• The task: Reproduce all of the data exactly, with no line skipped.

• Input data:
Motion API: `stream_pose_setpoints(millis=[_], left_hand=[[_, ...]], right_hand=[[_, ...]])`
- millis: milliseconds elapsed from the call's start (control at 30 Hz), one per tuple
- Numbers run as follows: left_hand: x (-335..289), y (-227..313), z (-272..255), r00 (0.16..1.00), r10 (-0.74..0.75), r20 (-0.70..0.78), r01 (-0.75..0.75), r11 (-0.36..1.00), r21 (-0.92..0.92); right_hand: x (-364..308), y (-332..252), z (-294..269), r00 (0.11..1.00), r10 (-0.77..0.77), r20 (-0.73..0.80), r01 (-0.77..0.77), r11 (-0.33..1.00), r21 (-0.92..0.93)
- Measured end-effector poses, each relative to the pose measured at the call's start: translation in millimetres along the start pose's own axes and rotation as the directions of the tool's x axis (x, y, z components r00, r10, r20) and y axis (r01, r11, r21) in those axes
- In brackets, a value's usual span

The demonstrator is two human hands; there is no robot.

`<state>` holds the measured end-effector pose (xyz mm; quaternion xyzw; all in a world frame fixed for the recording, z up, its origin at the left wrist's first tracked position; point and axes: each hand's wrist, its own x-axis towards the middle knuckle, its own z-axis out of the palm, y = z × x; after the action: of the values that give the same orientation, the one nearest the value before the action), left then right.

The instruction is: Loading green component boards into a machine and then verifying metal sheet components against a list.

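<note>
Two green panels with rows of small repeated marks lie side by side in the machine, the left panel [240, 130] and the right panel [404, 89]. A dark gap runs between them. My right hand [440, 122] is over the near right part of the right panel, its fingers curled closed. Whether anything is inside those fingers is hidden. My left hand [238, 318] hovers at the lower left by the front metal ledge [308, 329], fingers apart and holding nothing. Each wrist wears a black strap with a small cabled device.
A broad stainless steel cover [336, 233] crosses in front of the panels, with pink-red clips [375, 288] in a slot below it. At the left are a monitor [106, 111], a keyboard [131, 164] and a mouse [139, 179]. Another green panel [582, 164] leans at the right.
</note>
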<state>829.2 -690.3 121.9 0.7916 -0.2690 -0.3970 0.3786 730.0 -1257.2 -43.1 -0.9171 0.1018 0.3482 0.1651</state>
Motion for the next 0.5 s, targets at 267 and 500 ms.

• Written response:
Motion API: `stream_pose_setpoints(millis=[_], left_hand=[[_, ...]], right_hand=[[_, ...]])`
- millis: milliseconds elapsed from the call's start (control at 30 Hz), one per tuple
- Numbers run as follows: left_hand: x (-335..289), y (-227..313), z (-272..255), r00 (0.16..1.00), r10 (-0.74..0.75), r20 (-0.70..0.78), r01 (-0.75..0.75), r11 (-0.36..1.00), r21 (-0.92..0.92); right_hand: x (-364..308), y (-332..252), z (-294..269), r00 (0.11..1.00), r10 (-0.77..0.77), r20 (-0.73..0.80), r01 (-0.77..0.77), r11 (-0.33..1.00), r21 (-0.92..0.93)
- Measured end-effector poses, each relative to the pose measured at the call's start: translation in millimetres along the start pose's own axes and rotation as the directions of the tool's x axis (x, y, z components r00, r10, r20) and y axis (r01, r11, r21) in those axes
- In brackets, a value's usual span

The demonstrator is two human hands; there is no robot.

`<state>` holds the measured end-effector pose (xyz mm; quaternion xyzw; all in a world frame fixed for the recording, z up, its origin at the left wrist's first tracked position; point and axes: each hand's wrist, its own x-axis towards the middle knuckle, its own z-axis out of the palm, y = z × x; after the action: of the values that give the same orientation, the one nearest the value before the action), left then right.

The instruction is: Loading green component boards into a machine and then verifying metal sheet components against a list.

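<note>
Two green panels with rows of small repeated marks lie side by side in the machine, the left panel [240, 130] and the right panel [404, 89]. A dark gap runs between them. My right hand [440, 122] is over the near right part of the right panel, its fingers curled closed. Whether anything is inside those fingers is hidden. My left hand [238, 318] hovers at the lower left by the front metal ledge [308, 329], fingers apart and holding nothing. Each wrist wears a black strap with a small cabled device.
A broad stainless steel cover [336, 233] crosses in front of the panels, with pink-red clips [375, 288] in a slot below it. At the left are a monitor [106, 111], a keyboard [131, 164] and a mouse [139, 179]. Another green panel [582, 164] leans at the right.
</note>
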<state>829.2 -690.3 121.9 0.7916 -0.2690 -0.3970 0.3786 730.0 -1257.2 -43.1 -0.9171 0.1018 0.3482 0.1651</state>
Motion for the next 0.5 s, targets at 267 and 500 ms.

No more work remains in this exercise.